Cette position a été exprimée lors d’une rencontre organisée autour du thème : « Investir pour une paix inclusive afin de bâtir une RDC plus juste, où règnent la compassion, l’égalité et la dignité pour tous et toutes ». L’activité a donné lieu à des échanges sur les conditions et les perspectives d’un dialogue national dans un contexte marqué par la persistance de la crise sécuritaire dans l’est du pays.
Pour Fayulu, aucun dialogue durable sans les acteurs armés
Prenant la parole lors de cette rencontre, Martin Fayulu, cadre de la coalition C64, a défendu l’idée d’un dialogue national réunissant l’ensemble des composantes de la société congolaise. Selon lui, la recherche d’une solution durable à la crise impose de ne laisser aucune partie prenante en dehors du processus.
« Le Congo a des problèmes. Et pour résoudre ces problèmes, qui sont de plusieurs ordres, il faut un dialogue. Mais quel dialogue ? C’est un dialogue national inclusif. Pourquoi inclusif ? Parce qu’il faut que toutes les couches de la société, tous les intérêts du pays, toutes les parties prenantes soient représentées. Même ceux qui font la guerre au Congo aujourd’hui », a-t-il déclaré.
L’opposant justifie cette exigence par la réalité du rapport de force sur le terrain.
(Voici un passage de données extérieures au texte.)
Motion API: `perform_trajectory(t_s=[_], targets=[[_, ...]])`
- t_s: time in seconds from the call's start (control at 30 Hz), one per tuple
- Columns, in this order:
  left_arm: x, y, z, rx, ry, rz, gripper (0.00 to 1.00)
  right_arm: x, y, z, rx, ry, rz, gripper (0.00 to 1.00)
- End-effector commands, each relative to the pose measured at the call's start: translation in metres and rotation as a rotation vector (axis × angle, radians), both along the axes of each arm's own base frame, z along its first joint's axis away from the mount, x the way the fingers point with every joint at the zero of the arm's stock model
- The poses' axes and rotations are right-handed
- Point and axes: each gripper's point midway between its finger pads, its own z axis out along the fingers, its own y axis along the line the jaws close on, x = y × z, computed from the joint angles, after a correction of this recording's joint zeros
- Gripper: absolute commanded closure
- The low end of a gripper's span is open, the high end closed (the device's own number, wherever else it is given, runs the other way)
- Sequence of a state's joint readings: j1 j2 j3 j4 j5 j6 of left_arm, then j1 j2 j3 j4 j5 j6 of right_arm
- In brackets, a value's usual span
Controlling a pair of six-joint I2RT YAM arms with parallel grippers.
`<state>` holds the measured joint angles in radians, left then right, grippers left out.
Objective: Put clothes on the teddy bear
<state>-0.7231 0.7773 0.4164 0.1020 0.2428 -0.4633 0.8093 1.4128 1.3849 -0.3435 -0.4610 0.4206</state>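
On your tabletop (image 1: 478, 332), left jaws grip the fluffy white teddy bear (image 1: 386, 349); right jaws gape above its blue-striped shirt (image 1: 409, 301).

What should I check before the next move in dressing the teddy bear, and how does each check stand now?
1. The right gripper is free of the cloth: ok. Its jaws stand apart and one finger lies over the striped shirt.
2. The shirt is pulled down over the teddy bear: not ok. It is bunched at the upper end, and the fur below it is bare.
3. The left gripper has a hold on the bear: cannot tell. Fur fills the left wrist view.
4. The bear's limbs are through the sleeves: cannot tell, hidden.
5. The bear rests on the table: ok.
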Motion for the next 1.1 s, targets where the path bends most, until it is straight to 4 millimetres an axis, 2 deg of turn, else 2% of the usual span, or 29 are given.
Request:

Pour lui, exclure les groupes armés qui contrôlent des portions du territoire reviendrait à consacrer une forme de partition du pays.
« Si nous disons que nous excluons ceux qui font la guerre, qui font la guerre à leur pays, qui sont Congolais, et surtout sachant qu’ils ont des pans entiers du territoire national entre leurs mains, si vous ne les associez pas à ce dialogue, c’est-à-dire que vous balkanisez le pays », a-t-il affirmé.
La voie militaire et les limites du règlement de la crise
Pour étayer son argumentaire, Martin Fayulu estime que les opérations militaires n’ont pas permis de reprendre l’ensemble des territoires contrôlés par l’AFC/M23. Il en déduit la nécessité d’ouvrir un cadre de discussion permettant à chaque partie d’exposer sa lecture des causes du conflit.
« L’armée Congolaise n’a pas pu récupérer les terres, n’a pas pu récupérer les territoires qu’ils occupent. Donc, c’est pour cela que nous disons qu’il faut qu’on se mette tous ensemble, que chacun dise ce qu’il a, quelles sont les causes de cette crise, d’après lui ou d’après elle, d’après chaque groupe », a-t-il expliqué.
Selon lui, cette démarche devrait permettre d’identifier les causes qu’il qualifie de « profondes » de la crise congolaise, en distinguant notamment les facteurs internes et externes.
À Doha, Fayulu redoute un accord contesté à Kinshasa
Le débat sur l’inclusivité prend également une dimension particulière avec les pourparlers de Doha entre le gouvernement congolais et l’AFC/M23. Martin Fayulu s’interroge sur la portée d’éventuels engagements conclus dans ce cadre s’ils ne sont pas ensuite intégrés dans un processus politique plus large.
« M. Tshisekedi, avec son gouvernement, sont à Doha en train de discuter avec les rebelles de l’AFC/M23. [...] Ils ont déjà élaboré huit protocoles d’accord. Ils en ont signé deux. Mais s’ils signent tous ces protocoles d’accord et qu’ils viennent avec ça ici au Congo, et que le reste de la société, c’est-à-dire la société civile congolaise et l’opposition congolaise, disent non, qu’est-ce que nous faisons ? », s’est-il interrogé.
Pour l’opposant, les acteurs engagés dans les discussions de Doha devraient donc être associés à un processus national plus large, aux côtés de la société civile et de l’opposition, afin de rechercher un compromis susceptible d’être accepté au-delà des seuls protagonistes des négociations.
Cette prise de position intervient alors que le pouvoir de Félix Tshisekedi continue de privilégier une approche articulant les volets sécuritaire et diplomatique de la crise dans l’est de la RDC. Kinshasa met notamment en avant le rôle attribué au Rwanda dans le soutien à l’AFC/M23 et s’appuie sur des cadres distincts pour ses discussions avec Kigali et avec l’AFC/M23.
Dans le même temps, le gouvernement défend la perspective d’un dialogue national destiné notamment à renforcer la cohésion interne et à favoriser une réponse nationale face à la crise sécuritaire.
Une partie de l’opposition et de la société civile plaide, de son côté, pour un processus aux contours plus larges, dans lequel seraient directement représentés les différents acteurs impliqués dans le conflit. Au-delà de la question de la médiation, c’est donc le périmètre même du futur dialogue qui continue de cristalliser les divergences au sein de la classe politique congolaise.